TASK INSTRUCTIONS: Would you retype the listing word for word, skipping its pictures?

AVAILABLE DATA:

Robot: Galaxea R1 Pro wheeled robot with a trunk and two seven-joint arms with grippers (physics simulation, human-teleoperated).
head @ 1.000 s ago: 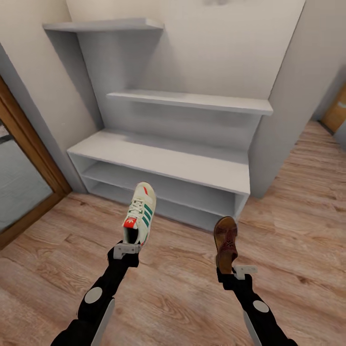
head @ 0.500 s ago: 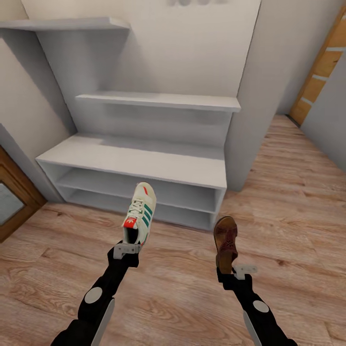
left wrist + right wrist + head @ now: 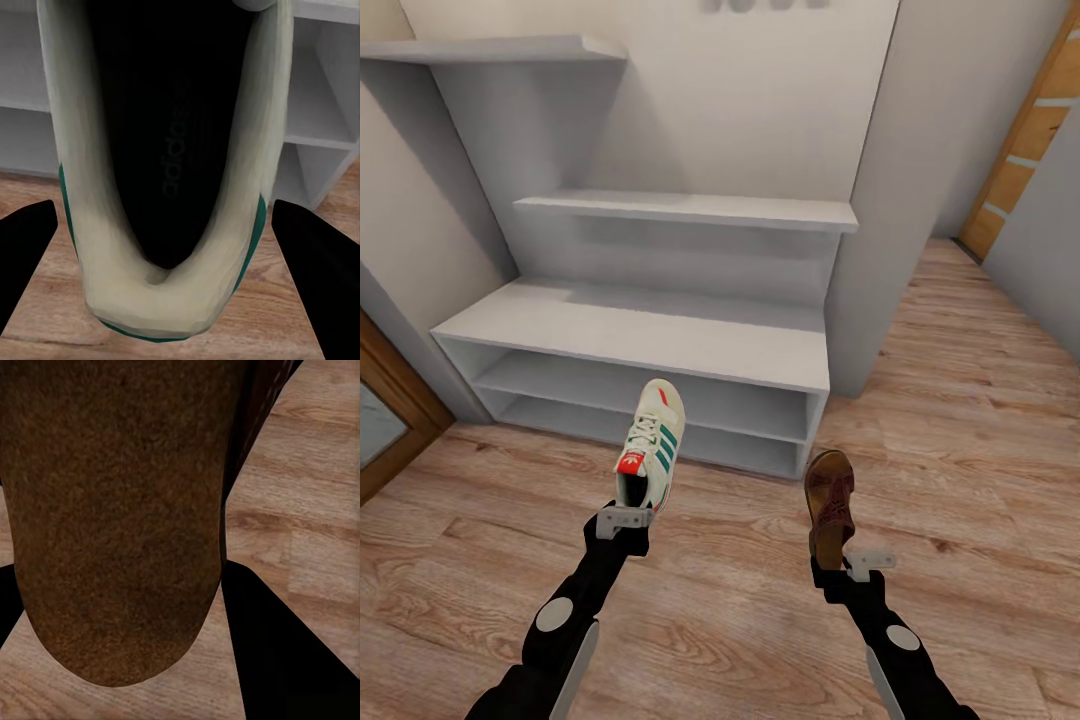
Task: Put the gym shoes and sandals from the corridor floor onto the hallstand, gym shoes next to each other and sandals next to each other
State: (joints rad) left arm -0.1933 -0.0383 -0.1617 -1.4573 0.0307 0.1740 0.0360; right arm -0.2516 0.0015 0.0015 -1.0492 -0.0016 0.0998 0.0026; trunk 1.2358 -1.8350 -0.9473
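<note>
My left gripper [image 3: 626,520] is shut on the heel of a white gym shoe [image 3: 650,444] with green stripes and a red-orange tongue patch, held above the corridor floor [image 3: 720,600] with its toe toward the hallstand [image 3: 630,335]. The left wrist view looks into the gym shoe's dark opening [image 3: 169,150], with the rack's shelves behind it. A brown sandal [image 3: 829,502] hangs by its heel end from my right gripper [image 3: 838,567], which is shut on it. The right wrist view is close on the sandal's brown footbed [image 3: 112,510]. Both shoes hover just short of the rack's front.
Above the low pale rack, two wall shelves [image 3: 685,210] step upward. A wood-framed doorway [image 3: 385,400] stands at the left and a wooden door [image 3: 1025,150] at the far right. A grey wall panel [image 3: 890,200] borders the rack's right end.
The view swung leftward between the earliest frame and half a second ago, shifting the rack left in the picture, then barely moved. Both arms keep their shoes in the same pose.
</note>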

RESULT BELOW:
Robot: Galaxea R1 Pro wheeled robot with a trunk and two seven-joint arms with grippers (physics simulation, human-teleoperated).
head @ 1.000 s ago: 
head @ 0.500 s ago: 
left wrist + right wrist + head @ now: 
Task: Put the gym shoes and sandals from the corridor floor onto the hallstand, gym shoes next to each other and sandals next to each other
State: (joints rad) left arm -0.1933 -0.0383 -0.1617 -1.4573 0.0307 0.1740 0.0360; right arm -0.2516 0.0015 0.0015 -1.0492 -0.0016 0.0998 0.0026; trunk 1.2358 -1.8350 -0.9473
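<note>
My left gripper [image 3: 626,520] is shut on the heel of a white gym shoe [image 3: 650,444] with green stripes and a red-orange tongue patch, held above the corridor floor [image 3: 720,600] with its toe toward the hallstand [image 3: 630,335]. The left wrist view looks into the gym shoe's dark opening [image 3: 169,150], with the rack's shelves behind it. A brown sandal [image 3: 829,502] hangs by its heel end from my right gripper [image 3: 838,567], which is shut on it. The right wrist view is close on the sandal's brown footbed [image 3: 112,510]. Both shoes hover just short of the rack's front.
Above the low pale rack, two wall shelves [image 3: 685,210] step upward. A wood-framed doorway [image 3: 385,400] stands at the left and a wooden door [image 3: 1025,150] at the far right. A grey wall panel [image 3: 890,200] borders the rack's right end.
The view swung leftward between the earliest frame and half a second ago, shifting the rack left in the picture, then barely moved. Both arms keep their shoes in the same pose.
</note>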

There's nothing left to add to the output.